Wills & Trusts

Wills & Trusts: Legal instruments to safeguard, hold and transfer assets

No two estate plans are the same because no two clients are the same.   Each client has a combination of personal beliefs, family situation and financial circumstances that is unique to him or her.  That is why our firm takes the time to know our clients, their personal needs and motivations, their financial situation and many other factors (asset protection needs, creditors, businesses owned, etc.) that may influence the type of estate plan they need. We offer solutions suited to each client’s personal circumstances.  We advise our clients about the estate planning options or tools available to them and make certain recommendations given their personal circumstances so that the client can then make an informed decision.

We then draft and tailor their estate planning documents to fit their needs.  The instruments may include:

  • Wills
  • Revocable trusts
  • Irrevocable trusts
  • Grantor retained income/annuity trusts
  • Life insurance trusts
  • Charitable trusts
  • Qualified Personal Residence Trusts (QPRT)
  • Qualified Terminable Interest Property (QTIP) trusts
  • Pet trusts
  • Special needs trusts

What is a will?
A will is a legal document in which you determine who will inherit your property at your death. In your will you name an executor who will distribute your property to your beneficiaries according to the provisions of your will and will represent the estate in probate court.

What happens if I die without a will?
If you die without a will then the laws of the state determine who inherits your property. For example, if you are married and have children, one half of your property goes to your wife and the other half to your children. If any chid is a minor then the court will set up a guardianship for the minor’s property until the minor is 18 years old. If you are single and both parents are dead, then your property goes to your brothers and sisters in equal shares.

What is probate?
Probate is a court-supervised process by which the decedent’s estate is transferred to the rightful heirs and beneficiaries. The basic probate process involves proving the will (if no will, intestacy succession law applies) and affirming distributions of property to heirs and beneficiaries. The probate process involves both time and costs. There are statutory probate fees which are payable to both the attorney and the executor. Furthermore, probate files are open to public scrutiny since they are public documents.
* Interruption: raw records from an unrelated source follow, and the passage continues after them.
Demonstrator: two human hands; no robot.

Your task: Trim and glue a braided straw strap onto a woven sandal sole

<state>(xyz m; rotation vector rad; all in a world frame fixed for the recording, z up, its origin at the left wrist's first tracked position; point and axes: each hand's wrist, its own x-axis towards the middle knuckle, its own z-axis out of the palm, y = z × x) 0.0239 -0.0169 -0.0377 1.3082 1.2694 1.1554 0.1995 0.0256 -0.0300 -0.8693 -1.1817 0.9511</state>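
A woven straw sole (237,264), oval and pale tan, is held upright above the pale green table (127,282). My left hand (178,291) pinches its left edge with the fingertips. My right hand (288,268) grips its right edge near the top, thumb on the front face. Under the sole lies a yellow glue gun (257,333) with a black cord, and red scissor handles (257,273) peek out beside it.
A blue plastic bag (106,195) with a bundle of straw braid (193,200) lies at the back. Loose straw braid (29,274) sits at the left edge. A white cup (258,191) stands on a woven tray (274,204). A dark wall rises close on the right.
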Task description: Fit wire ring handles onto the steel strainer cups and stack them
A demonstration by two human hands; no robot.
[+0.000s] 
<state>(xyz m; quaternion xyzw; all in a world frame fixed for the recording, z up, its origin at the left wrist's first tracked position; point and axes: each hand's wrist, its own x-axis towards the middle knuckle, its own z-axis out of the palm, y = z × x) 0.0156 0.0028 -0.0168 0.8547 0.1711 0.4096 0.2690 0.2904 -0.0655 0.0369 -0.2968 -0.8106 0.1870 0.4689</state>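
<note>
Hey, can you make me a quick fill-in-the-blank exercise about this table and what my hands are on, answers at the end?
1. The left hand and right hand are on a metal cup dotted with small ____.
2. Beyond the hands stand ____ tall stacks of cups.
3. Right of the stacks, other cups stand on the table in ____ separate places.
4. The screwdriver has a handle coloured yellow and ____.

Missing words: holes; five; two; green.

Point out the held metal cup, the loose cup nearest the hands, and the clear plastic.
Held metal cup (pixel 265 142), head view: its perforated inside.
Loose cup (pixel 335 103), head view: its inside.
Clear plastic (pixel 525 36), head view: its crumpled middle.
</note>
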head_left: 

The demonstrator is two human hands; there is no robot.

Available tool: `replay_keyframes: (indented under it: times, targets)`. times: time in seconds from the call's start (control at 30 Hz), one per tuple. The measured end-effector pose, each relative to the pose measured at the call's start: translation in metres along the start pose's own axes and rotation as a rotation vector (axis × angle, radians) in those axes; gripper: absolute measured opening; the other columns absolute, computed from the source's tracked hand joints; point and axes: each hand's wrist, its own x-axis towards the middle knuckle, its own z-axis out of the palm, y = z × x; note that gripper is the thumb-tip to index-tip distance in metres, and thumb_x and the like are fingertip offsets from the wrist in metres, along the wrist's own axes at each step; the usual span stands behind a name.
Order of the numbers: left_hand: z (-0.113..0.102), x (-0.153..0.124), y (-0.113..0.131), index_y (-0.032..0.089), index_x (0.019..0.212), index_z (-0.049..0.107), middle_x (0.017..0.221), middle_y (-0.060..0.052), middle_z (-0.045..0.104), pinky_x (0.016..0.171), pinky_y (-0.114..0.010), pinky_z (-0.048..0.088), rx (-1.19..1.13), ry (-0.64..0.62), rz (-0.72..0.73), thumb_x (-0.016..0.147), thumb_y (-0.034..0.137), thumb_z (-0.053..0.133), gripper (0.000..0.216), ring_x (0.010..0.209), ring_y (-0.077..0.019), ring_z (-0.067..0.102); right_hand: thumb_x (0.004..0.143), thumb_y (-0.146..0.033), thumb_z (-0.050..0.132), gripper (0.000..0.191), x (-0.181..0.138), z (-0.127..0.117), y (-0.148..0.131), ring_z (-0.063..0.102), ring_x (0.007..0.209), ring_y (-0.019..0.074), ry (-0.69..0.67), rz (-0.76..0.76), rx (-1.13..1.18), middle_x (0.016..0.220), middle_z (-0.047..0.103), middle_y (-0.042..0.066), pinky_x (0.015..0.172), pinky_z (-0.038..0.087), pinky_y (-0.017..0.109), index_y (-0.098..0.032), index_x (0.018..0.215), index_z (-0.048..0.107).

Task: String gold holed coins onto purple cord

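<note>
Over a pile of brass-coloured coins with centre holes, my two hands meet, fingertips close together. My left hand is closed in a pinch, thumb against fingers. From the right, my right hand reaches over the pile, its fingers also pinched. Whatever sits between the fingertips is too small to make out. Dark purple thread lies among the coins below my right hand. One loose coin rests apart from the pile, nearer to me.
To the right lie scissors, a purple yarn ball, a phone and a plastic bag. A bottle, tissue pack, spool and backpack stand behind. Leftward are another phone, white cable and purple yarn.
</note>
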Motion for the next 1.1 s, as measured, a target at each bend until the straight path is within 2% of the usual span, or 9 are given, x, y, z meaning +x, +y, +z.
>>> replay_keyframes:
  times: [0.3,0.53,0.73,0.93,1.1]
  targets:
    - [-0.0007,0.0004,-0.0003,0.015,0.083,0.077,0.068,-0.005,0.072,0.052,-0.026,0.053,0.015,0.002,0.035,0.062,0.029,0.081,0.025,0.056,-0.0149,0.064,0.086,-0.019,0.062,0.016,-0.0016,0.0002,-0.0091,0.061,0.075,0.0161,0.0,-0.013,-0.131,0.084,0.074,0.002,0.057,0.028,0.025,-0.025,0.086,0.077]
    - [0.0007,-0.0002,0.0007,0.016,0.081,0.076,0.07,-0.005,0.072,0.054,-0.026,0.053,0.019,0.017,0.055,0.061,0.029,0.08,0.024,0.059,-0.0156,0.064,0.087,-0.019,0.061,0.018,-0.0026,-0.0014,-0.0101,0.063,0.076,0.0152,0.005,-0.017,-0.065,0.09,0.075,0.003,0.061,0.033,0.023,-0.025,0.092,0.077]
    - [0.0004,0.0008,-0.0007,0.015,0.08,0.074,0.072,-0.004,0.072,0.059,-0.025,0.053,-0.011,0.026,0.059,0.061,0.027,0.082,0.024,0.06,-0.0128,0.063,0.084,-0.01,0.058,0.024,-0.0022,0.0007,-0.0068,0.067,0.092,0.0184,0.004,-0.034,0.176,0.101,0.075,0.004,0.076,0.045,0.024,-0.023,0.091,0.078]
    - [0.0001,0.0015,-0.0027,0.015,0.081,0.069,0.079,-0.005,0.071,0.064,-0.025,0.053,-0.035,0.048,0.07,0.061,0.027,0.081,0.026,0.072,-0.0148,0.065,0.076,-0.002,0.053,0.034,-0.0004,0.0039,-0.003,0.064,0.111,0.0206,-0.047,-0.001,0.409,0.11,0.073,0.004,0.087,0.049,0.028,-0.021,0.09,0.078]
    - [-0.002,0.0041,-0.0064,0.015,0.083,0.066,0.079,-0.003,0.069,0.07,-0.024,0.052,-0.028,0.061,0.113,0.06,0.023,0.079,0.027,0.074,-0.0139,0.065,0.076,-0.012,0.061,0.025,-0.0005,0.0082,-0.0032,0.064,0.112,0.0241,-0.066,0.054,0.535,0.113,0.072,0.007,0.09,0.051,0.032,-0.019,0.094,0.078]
What are the advantages of a revocable living trust?
An intervivos revocable trust, also known as a “living trust”, is one of the most commonly-used estate planning tools because of the following characteristics:
– Amendable, changeable, revocable during the lifetime of the person who sets up the trust.
– Avoids probate proceedings by holding property “in trust” instead of the decedent’s estate. Time, costs and public disclosure involved in probate can be avoided. (Caveat: The trust must be funded to avoid probate.)
– A conservatorship is usually not necessary if the grantor/settlor/trustor becomes incapacitated.

What happens to our minor children if we do not have a will or a trust?
The probate court will appoint a guardian of the minor to manage the estate and to raise the children. The guardian(s) is/are appointed from among the family and friends who request the court for appointment. Court supervision will continue until the minors reach age 18. In order to avoid this, your can provide in your estate plan whom you wish to care for your minor children and manage your estate should you die.

What if I am unable to care for myself?
If you have not planned in advance, the court appoints a conservator to care for you and to manage your estate subject to court supervision. In order to avoid this, you can plan in advance and provide in your estate plan who will manage your estate and provide for your care in case of your incapacity.

What are irrevocable trusts?
There are many types of irrevocable trusts and they are used for various purposes, including income tax and estate tax savings, asset protection, and wealth preservation and transfer. We can advise you about trusts for minors, life insurance trusts, charitable trusts, grantor retained annuity trusts, and other forms of irrevocable trusts designed to suit your needs.

What are charitable trusts?
We help many clients who wish to combine philanthropy with personal financial security and tax benefits by establishing a charitable trust.

A charitable remainder trust (CRT) allows you to designate assets, such as stocks or real estate, as a gift to one or more qualified charities during your lifetime. Because the gift isn’t transferred to the charity until you or your beneficiary dies, you or your family will continue to receive income from those assets throughout your lives.

A charitable lead trust (CLT) allows the charity or charities you designate to receive income from your gift for a period of time. At the end of that term, the asset is transferred to your beneficiaries.

By creating a CRT or a CLT, you can support a charity you care about, and reduce or eliminate income taxes and estate taxes.